* _EXERCISE PROMPT_: Starting with the line that holds "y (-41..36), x" and stopping after the line that holds "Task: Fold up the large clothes", repeat the lines below word for word, without the pictures.

=== Section Start ===

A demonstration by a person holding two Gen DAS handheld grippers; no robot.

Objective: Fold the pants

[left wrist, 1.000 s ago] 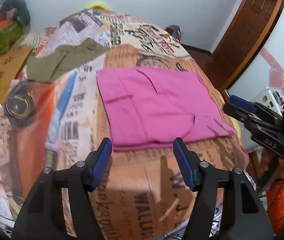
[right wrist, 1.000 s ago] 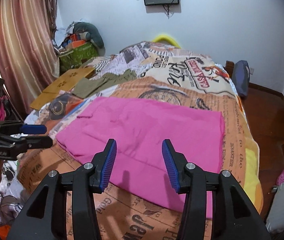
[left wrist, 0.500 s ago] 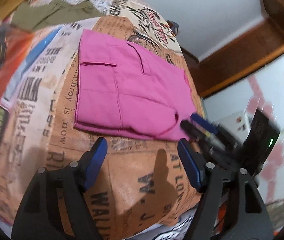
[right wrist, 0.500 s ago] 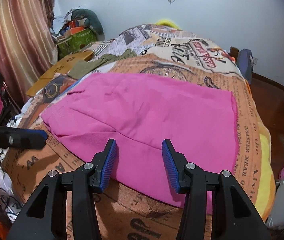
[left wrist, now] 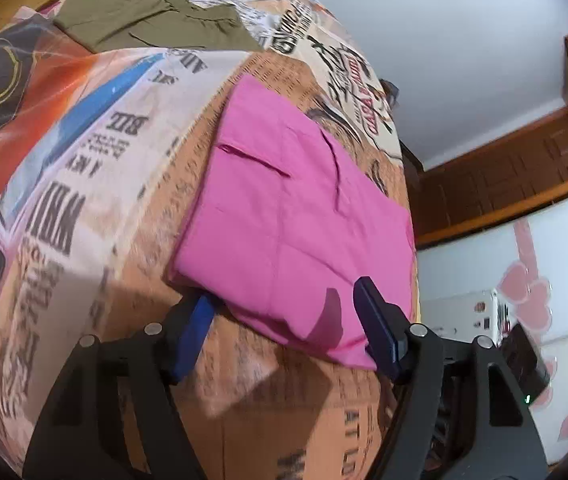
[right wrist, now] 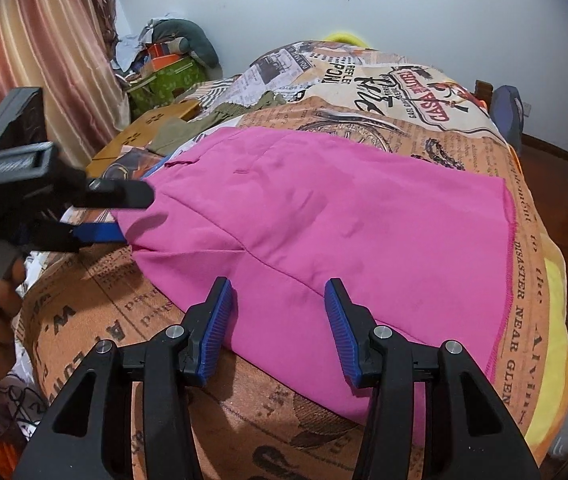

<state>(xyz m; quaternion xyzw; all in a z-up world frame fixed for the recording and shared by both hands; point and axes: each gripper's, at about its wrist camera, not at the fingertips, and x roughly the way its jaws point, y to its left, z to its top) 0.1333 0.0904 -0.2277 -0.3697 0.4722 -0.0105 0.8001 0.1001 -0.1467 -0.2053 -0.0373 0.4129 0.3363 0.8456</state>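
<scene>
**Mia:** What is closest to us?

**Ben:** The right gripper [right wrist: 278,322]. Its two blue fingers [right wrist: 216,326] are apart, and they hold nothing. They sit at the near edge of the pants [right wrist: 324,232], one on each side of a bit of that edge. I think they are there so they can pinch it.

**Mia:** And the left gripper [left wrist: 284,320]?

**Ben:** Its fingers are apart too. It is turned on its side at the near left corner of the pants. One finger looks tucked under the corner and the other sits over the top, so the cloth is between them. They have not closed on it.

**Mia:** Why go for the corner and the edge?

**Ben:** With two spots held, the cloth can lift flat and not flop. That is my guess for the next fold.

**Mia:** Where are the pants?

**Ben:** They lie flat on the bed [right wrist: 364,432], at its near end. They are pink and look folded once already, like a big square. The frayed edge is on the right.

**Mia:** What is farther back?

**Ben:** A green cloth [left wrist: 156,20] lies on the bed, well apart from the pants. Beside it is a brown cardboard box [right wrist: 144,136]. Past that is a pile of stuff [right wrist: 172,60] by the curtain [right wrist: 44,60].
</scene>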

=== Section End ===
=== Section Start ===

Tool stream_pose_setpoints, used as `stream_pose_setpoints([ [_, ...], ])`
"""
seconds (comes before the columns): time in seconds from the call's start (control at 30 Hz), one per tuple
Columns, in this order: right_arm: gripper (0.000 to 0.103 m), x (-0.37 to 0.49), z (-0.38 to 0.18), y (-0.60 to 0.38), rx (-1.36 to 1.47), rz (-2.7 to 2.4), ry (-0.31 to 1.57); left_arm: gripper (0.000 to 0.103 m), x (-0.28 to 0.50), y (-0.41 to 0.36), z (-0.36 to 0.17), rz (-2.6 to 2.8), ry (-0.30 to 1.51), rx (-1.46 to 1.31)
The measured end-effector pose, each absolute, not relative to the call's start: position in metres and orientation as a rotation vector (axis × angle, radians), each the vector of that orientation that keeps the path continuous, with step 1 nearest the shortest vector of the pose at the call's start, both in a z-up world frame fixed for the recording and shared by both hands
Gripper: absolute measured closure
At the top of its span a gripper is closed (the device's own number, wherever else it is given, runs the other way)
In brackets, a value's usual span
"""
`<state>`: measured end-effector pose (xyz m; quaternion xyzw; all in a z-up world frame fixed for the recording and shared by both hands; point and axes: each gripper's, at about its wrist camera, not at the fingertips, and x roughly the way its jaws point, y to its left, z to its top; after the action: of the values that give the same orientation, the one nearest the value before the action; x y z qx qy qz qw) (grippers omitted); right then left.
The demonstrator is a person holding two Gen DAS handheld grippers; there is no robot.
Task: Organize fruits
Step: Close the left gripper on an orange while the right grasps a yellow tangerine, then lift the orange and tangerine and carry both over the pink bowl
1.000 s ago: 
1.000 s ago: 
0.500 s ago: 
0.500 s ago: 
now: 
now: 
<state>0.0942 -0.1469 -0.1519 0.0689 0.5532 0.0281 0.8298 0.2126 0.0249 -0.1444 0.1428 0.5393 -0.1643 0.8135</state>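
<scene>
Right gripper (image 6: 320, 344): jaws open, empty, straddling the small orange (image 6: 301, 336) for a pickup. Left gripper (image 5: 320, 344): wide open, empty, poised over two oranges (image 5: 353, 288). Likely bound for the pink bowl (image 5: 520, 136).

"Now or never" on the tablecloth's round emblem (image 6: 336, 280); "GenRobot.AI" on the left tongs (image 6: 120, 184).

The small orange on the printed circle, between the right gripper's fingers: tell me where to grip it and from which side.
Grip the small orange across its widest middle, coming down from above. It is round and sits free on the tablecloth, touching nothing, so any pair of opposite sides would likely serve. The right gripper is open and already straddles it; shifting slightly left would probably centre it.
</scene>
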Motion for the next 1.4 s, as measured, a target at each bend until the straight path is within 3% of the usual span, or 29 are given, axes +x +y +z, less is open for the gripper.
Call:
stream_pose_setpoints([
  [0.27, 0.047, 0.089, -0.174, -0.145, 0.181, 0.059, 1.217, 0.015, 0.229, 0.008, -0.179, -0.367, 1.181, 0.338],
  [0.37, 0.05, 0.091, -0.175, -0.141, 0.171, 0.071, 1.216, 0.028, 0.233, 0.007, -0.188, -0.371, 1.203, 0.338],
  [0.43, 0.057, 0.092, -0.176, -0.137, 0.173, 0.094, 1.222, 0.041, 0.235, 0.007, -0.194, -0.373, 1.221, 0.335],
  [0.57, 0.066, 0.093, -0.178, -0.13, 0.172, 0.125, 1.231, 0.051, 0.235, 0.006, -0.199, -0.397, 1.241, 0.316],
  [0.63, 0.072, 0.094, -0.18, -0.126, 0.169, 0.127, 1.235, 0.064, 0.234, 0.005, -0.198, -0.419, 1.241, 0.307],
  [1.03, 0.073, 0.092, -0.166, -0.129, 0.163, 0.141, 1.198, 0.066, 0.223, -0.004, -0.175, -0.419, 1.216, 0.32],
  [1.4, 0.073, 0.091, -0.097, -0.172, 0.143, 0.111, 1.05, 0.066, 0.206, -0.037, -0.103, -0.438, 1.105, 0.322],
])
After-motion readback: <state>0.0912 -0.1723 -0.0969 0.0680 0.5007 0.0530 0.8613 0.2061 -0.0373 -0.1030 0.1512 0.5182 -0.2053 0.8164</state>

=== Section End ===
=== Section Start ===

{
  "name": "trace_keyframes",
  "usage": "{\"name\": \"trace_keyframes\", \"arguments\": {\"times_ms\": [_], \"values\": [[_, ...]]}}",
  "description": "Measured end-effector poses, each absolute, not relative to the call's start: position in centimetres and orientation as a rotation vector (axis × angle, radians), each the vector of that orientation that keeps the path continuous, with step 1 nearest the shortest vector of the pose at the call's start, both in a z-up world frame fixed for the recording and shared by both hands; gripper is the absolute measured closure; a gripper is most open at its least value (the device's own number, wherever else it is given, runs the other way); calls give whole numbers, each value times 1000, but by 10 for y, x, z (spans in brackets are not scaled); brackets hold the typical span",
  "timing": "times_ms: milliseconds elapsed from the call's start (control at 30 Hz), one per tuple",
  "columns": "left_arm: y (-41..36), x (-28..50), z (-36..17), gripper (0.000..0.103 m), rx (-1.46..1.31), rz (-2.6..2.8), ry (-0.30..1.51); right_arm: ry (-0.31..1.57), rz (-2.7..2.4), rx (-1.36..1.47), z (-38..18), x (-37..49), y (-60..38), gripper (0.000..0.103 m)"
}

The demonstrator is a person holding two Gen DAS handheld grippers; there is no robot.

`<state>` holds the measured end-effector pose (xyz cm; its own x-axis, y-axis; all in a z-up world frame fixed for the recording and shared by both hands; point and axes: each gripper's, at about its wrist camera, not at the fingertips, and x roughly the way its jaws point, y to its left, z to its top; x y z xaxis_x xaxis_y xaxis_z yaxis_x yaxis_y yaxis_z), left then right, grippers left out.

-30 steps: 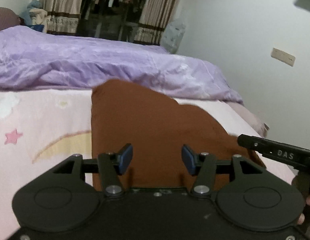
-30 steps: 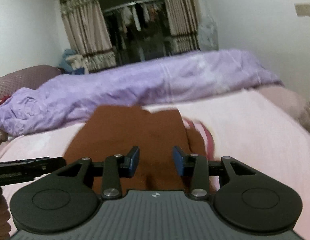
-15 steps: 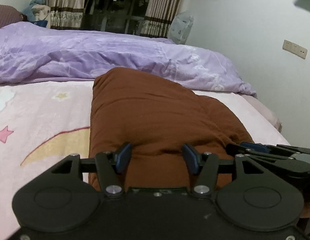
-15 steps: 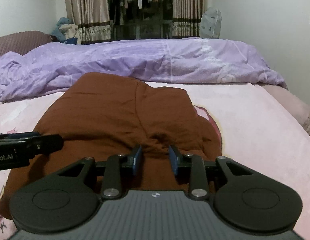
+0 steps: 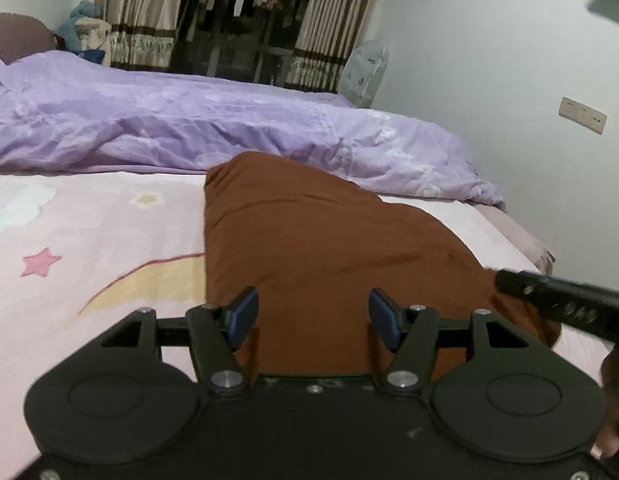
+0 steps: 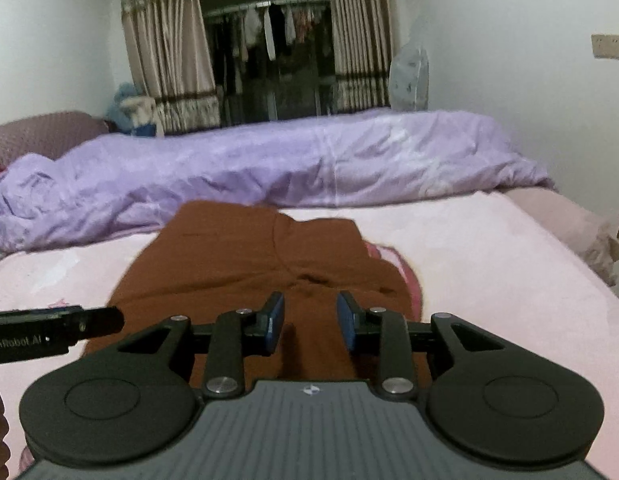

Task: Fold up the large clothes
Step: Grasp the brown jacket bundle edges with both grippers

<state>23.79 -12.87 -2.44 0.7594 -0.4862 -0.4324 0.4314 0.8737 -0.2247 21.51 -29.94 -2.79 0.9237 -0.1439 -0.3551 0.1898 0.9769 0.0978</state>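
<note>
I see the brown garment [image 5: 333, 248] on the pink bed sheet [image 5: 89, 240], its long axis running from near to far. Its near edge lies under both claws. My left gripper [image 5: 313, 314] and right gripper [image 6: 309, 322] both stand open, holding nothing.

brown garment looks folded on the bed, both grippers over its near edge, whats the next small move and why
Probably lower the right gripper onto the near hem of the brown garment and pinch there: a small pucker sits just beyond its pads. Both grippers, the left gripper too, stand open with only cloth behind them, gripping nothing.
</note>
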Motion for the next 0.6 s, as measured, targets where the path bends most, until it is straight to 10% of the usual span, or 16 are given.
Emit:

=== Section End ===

* _RESPONSE TO THIS EXERCISE_:
  "columns": "left_arm: y (-41..36), x (-28..50), z (-36..17), gripper (0.000..0.103 m), rx (-1.46..1.31), rz (-2.6..2.8), ry (-0.30..1.51); right_arm: ry (-0.31..1.57), rz (-2.7..2.4), rx (-1.36..1.47), z (-38..18), x (-37..49), y (-60..38), gripper (0.000..0.103 m)"
}

The demonstrator is a person holding two Gen DAS handheld grippers; there is no robot.

`<state>` holds the measured end-effector pose (xyz cm; its own x-axis, y-axis; all in a z-up world frame fixed for the recording and shared by both hands; point and axes: each gripper's, at about its wrist camera, not at the fingertips, and x roughly the way its jaws point, y to its left, z to its top; x y z xaxis_x xaxis_y xaxis_z yaxis_x yaxis_y yaxis_z), left then right, grippers left out.

-30 steps: 
-30 steps: 
-15 steps: 
-15 steps: 
+0 steps: 
+0 steps: 

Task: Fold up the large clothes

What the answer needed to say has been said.